### [WHAT TO WORK ON]
Report every line in the records below that holds the word "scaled".

### [DATA SHOWN]

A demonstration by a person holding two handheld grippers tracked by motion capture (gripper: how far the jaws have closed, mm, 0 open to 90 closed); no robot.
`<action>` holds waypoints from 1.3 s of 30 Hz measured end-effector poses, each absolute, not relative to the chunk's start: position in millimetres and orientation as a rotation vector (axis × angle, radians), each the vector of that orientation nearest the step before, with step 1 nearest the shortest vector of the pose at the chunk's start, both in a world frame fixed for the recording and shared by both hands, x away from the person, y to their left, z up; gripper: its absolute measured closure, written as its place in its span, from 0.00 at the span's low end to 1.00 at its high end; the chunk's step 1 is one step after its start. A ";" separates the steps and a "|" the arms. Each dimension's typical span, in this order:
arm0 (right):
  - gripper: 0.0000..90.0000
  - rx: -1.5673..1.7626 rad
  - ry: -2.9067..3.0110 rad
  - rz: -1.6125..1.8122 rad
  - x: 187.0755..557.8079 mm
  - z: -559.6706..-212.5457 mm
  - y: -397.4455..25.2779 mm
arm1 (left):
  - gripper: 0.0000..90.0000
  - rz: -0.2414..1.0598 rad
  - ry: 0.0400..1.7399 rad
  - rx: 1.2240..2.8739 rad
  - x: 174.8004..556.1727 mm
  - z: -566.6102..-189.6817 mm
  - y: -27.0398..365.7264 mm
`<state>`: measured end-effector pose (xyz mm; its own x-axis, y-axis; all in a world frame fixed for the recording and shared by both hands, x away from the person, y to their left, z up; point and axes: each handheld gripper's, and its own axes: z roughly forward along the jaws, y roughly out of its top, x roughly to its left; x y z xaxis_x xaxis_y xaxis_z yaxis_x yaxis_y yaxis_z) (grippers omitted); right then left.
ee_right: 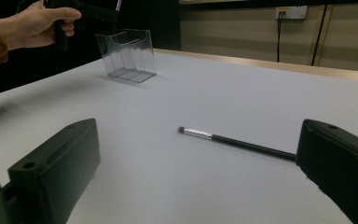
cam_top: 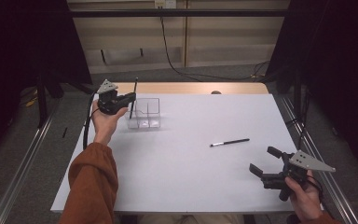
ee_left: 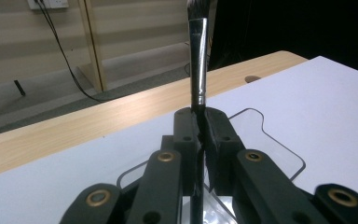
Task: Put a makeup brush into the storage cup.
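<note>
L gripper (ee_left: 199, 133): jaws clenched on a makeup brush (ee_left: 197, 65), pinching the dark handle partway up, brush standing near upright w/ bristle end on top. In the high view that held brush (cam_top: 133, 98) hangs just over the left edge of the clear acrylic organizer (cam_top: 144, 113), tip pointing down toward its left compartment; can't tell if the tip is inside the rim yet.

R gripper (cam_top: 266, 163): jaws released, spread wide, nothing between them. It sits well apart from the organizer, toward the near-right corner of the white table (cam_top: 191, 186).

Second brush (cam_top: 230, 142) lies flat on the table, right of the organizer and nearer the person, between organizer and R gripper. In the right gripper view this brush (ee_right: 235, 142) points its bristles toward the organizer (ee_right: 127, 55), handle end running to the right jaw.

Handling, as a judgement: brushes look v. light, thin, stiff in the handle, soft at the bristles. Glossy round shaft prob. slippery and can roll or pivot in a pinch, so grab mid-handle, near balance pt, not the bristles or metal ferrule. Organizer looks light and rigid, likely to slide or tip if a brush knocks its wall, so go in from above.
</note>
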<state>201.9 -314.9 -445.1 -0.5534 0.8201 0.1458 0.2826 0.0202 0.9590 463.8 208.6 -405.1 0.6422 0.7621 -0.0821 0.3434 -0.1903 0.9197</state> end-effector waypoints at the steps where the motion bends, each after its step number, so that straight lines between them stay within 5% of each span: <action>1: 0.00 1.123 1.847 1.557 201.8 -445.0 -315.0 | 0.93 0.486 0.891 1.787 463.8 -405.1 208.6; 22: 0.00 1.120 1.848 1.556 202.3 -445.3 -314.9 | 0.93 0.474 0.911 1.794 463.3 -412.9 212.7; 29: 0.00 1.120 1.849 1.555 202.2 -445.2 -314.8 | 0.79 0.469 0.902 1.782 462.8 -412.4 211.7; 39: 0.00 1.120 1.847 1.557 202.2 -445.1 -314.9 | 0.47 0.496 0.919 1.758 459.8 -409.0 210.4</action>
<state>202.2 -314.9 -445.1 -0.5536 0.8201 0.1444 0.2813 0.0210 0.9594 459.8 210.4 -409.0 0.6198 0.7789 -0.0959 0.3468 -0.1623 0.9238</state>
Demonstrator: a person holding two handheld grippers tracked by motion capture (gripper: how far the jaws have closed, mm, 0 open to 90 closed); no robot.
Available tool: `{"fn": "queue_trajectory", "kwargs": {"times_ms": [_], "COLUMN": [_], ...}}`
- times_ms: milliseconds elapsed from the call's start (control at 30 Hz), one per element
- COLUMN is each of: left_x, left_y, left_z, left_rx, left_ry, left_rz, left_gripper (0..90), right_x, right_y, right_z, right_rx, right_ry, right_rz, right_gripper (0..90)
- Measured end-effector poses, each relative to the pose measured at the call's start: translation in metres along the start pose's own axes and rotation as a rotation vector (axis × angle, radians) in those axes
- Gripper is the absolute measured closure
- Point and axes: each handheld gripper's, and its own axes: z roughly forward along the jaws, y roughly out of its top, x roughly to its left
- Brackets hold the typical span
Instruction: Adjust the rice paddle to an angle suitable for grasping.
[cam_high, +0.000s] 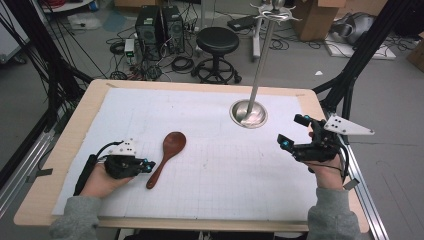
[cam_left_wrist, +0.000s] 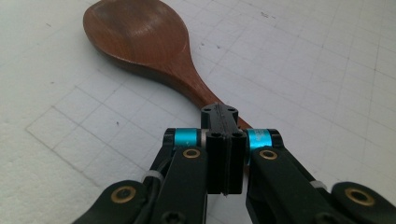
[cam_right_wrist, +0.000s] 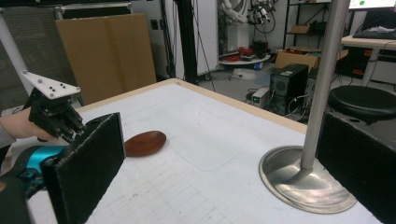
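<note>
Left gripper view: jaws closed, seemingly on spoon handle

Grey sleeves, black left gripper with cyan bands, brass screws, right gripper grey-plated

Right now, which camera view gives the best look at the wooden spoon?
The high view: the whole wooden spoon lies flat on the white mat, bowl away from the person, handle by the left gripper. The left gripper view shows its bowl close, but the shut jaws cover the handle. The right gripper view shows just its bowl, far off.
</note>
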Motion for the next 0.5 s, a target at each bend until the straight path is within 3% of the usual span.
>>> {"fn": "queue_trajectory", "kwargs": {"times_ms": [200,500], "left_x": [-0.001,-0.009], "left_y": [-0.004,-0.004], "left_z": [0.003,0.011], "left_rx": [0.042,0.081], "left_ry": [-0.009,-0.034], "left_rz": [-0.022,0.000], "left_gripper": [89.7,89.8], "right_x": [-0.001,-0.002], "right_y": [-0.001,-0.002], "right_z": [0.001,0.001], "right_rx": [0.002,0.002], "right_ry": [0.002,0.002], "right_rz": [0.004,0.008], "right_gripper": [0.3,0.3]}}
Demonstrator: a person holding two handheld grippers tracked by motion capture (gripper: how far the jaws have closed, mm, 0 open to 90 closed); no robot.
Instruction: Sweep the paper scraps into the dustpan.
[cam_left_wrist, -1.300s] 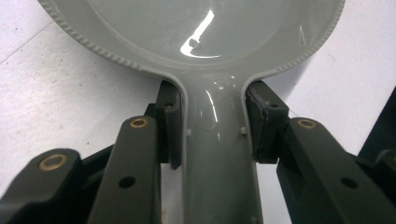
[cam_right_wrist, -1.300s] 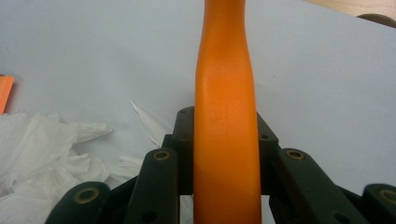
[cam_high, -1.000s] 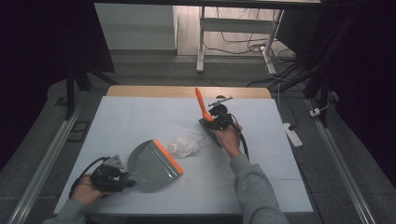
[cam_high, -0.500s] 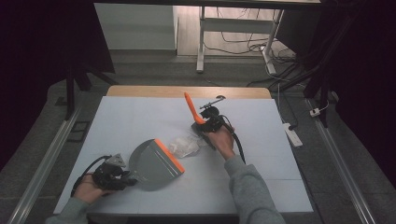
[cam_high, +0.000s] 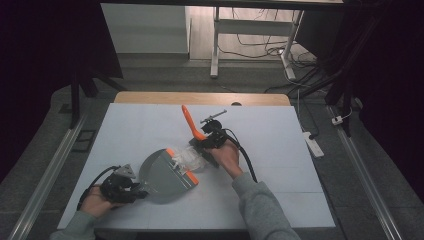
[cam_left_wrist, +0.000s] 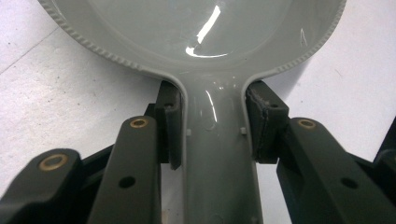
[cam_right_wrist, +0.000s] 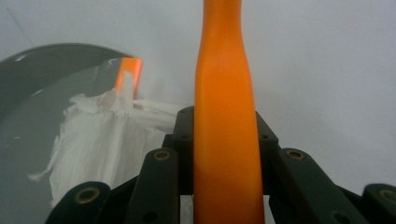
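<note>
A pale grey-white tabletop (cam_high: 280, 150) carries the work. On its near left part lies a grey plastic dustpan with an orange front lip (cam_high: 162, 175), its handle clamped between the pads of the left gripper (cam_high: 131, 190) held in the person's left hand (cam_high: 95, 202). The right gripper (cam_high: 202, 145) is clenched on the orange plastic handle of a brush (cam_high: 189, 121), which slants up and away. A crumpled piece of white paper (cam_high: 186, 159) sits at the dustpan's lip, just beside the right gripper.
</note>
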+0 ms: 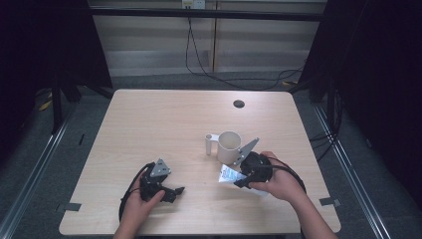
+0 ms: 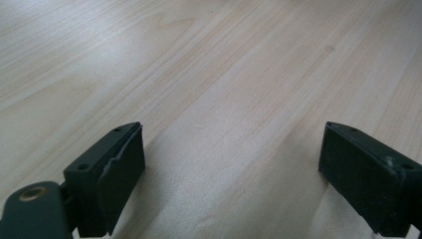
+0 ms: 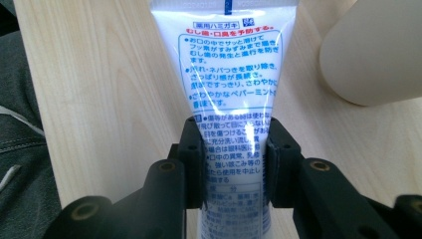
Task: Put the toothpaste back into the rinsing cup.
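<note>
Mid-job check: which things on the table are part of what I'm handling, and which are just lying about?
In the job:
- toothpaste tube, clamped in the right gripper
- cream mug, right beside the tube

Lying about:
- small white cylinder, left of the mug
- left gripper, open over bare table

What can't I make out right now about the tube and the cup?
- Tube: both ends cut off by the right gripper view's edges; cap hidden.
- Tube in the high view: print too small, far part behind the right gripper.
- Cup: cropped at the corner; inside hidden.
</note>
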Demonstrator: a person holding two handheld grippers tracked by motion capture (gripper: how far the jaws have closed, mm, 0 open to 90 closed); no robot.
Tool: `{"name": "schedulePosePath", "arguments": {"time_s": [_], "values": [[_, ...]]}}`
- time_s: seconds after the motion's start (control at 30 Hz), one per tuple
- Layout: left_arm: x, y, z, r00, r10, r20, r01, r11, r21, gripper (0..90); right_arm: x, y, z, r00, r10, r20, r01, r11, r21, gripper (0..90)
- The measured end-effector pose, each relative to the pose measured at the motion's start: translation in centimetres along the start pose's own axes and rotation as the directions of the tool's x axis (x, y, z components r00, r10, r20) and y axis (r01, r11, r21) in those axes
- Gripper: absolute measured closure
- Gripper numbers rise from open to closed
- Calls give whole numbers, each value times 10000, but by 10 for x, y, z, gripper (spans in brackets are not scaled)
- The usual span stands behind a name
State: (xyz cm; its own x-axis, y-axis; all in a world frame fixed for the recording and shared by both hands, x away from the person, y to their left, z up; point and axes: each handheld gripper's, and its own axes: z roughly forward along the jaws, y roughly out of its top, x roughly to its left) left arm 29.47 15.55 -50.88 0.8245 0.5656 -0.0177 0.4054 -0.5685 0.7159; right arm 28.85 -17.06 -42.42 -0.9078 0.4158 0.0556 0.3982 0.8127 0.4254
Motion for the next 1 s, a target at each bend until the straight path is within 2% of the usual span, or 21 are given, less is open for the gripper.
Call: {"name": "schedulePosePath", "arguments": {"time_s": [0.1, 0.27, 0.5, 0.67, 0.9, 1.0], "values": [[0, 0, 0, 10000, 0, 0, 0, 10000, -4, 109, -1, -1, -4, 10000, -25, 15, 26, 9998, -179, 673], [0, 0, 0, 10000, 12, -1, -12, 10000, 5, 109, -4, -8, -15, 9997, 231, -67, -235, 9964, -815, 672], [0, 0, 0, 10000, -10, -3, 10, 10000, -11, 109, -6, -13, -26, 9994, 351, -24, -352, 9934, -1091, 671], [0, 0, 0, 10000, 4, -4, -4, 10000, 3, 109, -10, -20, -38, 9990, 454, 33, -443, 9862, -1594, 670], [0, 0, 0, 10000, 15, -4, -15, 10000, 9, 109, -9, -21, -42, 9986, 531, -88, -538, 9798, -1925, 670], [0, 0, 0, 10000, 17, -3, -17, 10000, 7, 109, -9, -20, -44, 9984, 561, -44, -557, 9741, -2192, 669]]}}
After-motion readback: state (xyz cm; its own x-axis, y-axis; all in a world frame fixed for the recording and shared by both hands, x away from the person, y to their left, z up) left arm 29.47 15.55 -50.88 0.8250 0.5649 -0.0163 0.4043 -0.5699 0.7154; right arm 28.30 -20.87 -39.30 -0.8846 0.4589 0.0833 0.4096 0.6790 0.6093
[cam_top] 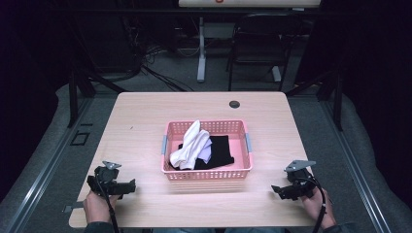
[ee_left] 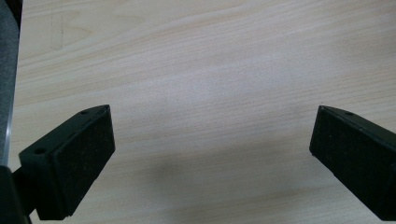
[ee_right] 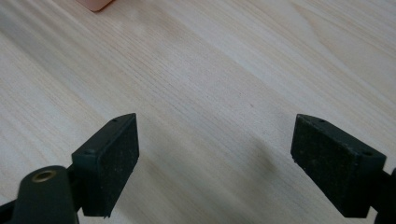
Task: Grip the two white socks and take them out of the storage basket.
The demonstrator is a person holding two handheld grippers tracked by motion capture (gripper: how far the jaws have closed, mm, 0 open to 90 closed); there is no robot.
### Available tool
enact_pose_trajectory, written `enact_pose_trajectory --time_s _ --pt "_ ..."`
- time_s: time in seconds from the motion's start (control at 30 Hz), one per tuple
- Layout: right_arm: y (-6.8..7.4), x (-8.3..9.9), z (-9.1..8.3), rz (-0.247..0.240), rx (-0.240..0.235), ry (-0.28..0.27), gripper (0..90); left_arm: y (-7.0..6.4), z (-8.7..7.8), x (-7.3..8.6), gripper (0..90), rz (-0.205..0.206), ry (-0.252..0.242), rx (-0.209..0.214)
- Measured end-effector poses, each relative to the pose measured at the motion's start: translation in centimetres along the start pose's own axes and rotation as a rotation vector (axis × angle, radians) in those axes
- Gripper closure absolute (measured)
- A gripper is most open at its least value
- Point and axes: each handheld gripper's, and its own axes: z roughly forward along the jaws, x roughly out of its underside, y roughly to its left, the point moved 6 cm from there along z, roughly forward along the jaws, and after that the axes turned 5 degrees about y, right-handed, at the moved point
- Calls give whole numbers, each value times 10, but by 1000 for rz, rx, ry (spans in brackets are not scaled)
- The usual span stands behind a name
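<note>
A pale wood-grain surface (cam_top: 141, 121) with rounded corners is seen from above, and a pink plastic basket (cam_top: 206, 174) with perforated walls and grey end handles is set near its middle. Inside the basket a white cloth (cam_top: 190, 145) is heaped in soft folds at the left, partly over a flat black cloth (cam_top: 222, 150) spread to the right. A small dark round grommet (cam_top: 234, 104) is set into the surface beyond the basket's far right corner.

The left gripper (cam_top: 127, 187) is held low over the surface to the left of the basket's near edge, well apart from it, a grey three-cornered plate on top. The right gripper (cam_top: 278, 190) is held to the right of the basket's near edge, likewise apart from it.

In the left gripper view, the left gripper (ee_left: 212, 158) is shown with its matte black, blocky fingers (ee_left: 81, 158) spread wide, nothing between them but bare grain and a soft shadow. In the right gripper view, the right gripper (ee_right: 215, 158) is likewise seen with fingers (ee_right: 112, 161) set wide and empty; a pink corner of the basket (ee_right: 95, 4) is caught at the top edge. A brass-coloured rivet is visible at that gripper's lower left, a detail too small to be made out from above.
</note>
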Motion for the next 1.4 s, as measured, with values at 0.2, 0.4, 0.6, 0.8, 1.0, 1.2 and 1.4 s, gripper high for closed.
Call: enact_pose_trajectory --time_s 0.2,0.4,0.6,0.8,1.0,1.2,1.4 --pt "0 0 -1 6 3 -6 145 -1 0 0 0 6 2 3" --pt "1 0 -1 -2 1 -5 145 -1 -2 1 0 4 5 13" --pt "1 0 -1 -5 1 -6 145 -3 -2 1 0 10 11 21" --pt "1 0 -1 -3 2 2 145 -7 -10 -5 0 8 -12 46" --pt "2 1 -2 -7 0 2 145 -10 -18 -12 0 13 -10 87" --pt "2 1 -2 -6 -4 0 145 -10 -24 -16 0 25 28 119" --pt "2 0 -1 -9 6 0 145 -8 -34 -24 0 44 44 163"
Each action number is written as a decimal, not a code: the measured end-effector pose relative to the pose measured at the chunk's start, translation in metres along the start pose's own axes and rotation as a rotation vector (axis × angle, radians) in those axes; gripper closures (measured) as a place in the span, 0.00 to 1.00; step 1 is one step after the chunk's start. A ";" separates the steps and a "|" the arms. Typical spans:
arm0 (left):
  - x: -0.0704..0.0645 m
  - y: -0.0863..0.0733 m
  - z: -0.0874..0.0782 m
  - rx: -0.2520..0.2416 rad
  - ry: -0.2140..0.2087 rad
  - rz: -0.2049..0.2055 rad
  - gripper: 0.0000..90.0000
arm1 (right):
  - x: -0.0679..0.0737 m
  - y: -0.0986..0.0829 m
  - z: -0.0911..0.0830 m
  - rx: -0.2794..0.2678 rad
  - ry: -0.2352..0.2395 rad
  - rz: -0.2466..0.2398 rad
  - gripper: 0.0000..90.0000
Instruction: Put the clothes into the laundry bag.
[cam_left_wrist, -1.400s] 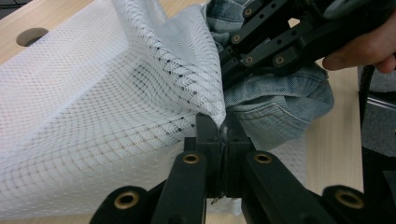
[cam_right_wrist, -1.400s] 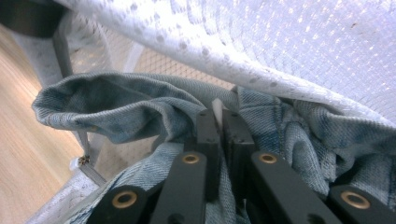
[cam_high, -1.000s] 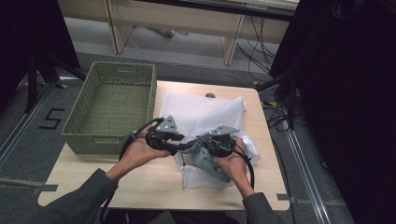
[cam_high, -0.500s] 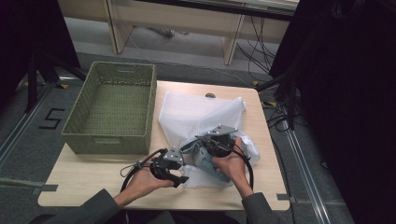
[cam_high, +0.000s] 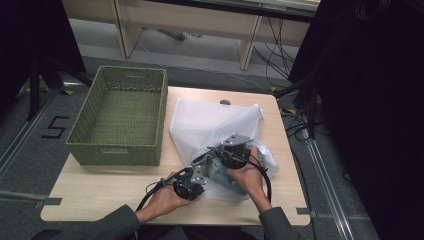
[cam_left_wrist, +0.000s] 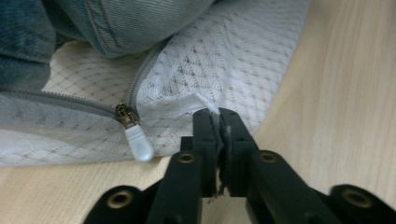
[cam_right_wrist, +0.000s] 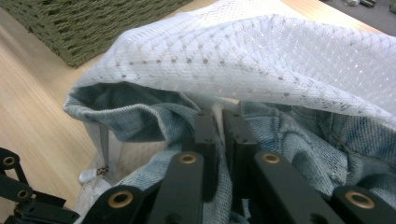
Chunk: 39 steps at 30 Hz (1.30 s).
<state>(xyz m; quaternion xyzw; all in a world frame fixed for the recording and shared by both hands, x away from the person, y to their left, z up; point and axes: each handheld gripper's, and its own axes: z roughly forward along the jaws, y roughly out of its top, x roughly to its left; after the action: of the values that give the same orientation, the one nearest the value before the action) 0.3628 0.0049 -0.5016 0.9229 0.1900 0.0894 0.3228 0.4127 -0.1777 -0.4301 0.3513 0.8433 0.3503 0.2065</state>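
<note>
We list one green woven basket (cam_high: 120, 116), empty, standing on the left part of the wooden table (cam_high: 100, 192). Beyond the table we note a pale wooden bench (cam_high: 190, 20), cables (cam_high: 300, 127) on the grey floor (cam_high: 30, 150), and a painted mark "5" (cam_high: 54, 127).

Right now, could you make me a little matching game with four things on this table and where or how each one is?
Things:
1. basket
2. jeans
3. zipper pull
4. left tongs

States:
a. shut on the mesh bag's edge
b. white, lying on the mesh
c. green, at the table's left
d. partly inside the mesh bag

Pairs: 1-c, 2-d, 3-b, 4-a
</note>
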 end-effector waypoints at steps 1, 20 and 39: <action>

### [FINISHED EXERCISE]
- Calls give whole numbers, each value times 10000, but by 10 for x, y, z, gripper (spans in brackets are not scaled)
- Calls give whole numbers, each value times 10, but by 1000 for rz, rx, ry (spans in brackets are not scaled)

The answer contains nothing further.